9 1.2. Rumusan Masalah Adapun rumusan masalah dalam penelitian ini adalah sebagai berikut. 1. Apakah jumlah SPPT berpengaruh positif terhadap penerimaan PBB? 2. Apakah NJOP berpengaruh positif terhadap penerimaan PBB? 3. Apakah tunggakan pajak berpengaruh positif terhadap penerimaan PBB? 4. Apakah jumlah SPPT pajak bumi dan bangunan, NJOP dan tunggakan pajak berpengaruh positif terhadap penerimaan PBB? 1.3. Tujuan Penelitian Tujuan penelitian ini untuk menguji kembali apakah terdapat pengaruh antara variabel-variabel independen (jumlah SPPT, NJOP dan tunggakan pajak) terhadap variabel dependen (penerimaan PBB) dengan objek penelitian dan rentang waktu yang berbeda dengan penelitian sebelumnya. 1.4. Manfaat Penelitian Manfaat penelitian ini adalah sebagai berikut 1. Kontribusi akademis : untuk memberikan gambaran mengenai faktorfaktor yang mempengaruhi penerimaan Pajak Bumi dan Bangunan 2. Kontribusi regulasi : diharapkan hasil penelitian ini dapat memberikan masukan kepada pemerintah Kota Yogyakarta dalam upaya penyempurnaan atau perbaikan kebijakan-kebijakan guna meningkatkan penerimaan Pajak Bumi dan Bangunan.

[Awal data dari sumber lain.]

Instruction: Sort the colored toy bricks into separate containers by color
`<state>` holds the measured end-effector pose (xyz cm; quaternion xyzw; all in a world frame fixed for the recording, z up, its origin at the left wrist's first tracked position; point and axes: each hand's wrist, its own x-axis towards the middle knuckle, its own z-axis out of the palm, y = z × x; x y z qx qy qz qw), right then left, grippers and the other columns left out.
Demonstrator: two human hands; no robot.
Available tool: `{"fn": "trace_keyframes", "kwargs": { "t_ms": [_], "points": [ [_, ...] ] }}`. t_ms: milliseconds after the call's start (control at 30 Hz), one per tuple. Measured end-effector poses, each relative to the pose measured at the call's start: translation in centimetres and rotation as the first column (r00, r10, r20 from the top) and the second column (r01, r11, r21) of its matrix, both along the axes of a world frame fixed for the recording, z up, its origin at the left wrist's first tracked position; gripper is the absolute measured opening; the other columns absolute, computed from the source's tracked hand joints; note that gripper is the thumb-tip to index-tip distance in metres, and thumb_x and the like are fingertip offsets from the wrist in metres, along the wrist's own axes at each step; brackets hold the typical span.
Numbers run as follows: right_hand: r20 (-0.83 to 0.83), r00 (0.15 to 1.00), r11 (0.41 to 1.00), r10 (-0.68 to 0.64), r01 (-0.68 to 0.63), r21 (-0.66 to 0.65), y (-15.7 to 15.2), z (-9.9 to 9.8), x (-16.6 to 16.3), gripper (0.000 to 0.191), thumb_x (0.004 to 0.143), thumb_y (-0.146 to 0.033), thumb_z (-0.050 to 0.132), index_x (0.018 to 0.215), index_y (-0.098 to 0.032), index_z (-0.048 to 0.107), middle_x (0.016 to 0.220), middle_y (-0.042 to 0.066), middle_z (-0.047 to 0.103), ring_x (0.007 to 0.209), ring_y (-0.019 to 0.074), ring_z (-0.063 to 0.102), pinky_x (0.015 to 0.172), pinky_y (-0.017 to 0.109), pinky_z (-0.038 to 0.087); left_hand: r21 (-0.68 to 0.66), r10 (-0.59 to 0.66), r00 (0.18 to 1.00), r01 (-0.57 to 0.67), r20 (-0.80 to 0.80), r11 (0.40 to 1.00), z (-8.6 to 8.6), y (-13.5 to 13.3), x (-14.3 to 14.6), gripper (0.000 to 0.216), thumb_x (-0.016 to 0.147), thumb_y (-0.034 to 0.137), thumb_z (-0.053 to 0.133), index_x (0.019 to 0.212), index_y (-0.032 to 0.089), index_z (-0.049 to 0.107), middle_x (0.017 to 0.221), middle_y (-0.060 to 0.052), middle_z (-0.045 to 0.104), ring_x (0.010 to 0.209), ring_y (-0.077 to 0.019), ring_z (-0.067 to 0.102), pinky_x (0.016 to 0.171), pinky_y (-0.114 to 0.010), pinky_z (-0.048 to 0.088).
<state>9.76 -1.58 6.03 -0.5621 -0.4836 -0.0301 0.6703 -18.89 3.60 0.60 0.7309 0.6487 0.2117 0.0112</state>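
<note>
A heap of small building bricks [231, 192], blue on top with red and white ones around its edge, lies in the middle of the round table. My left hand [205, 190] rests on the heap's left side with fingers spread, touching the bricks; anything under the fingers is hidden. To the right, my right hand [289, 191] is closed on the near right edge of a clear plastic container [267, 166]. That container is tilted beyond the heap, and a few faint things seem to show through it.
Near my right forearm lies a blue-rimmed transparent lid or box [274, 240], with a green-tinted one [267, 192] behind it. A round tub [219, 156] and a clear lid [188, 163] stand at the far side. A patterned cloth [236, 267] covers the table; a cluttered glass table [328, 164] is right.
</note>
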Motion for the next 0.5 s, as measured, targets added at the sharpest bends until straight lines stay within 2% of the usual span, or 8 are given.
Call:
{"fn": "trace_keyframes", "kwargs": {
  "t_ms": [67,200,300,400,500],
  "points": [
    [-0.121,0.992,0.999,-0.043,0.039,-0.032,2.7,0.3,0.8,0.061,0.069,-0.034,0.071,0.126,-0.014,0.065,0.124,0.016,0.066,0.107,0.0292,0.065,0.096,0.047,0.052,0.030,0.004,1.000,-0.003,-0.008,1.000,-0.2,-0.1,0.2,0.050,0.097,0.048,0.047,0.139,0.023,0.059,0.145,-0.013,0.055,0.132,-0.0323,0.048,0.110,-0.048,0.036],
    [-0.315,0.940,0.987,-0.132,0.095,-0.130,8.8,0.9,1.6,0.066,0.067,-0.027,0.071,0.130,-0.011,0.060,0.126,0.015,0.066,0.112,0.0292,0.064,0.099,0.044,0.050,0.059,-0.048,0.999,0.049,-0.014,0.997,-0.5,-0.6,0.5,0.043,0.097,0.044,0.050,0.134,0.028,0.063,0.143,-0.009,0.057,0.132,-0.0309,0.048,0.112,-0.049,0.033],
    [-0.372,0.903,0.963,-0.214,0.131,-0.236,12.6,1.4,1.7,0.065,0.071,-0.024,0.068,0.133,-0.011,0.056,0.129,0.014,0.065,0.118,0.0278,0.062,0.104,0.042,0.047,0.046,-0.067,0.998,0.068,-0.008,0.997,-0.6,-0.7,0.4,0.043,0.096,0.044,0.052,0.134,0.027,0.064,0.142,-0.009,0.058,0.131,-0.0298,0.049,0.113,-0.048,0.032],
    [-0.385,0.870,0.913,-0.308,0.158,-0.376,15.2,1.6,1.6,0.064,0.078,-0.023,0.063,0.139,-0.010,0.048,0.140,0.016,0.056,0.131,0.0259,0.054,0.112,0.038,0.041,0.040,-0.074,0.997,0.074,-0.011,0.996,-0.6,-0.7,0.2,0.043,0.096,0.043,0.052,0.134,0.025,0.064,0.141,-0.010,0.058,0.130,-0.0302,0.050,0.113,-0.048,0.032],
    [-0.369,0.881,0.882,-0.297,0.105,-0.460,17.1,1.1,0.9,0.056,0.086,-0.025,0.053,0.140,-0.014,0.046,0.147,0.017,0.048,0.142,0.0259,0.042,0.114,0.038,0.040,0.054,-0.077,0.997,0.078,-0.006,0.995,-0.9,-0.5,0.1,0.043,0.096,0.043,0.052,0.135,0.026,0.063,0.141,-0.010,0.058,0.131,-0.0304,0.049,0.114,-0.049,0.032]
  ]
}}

10 1.5. Sistematika Penulisan Bab I PENDAHULUAN Bab ini berisi latar belakang penelitian, motivasi penelitian, rumusan masalah, mengungkapkan tujuan, dan manfaat penelitian dan sistematika penulisan. Bab II LANDASAN TOERI DAN PENGEMBANGAN HIPOTESIS Bab ini memuat teori-teori untuk mendukung variabel penelitian yang digunakan dan pengembangan hipotesis. Bab III METODOLOGI PENELITIAN Bab ini berisi metode penelitian meliputi objek penelitian, populasi penelitian, sampel penelitian, teknik pengumpulan data, definisi variabel, operasionalisasi variabel, model penelitian, uji asumsi klasik dan teknik analisis data. Bab IV ANALISIS DATA DAN PEMBAHASAN Bab ini berisi tentang hasil penelitian dan analisis data yang diperoleh serta pembahasan. Bab V PENUTUP Bab ini berisi kesimpulan dari penelitian yang telah dilakukan dan keterbatasan penelitian.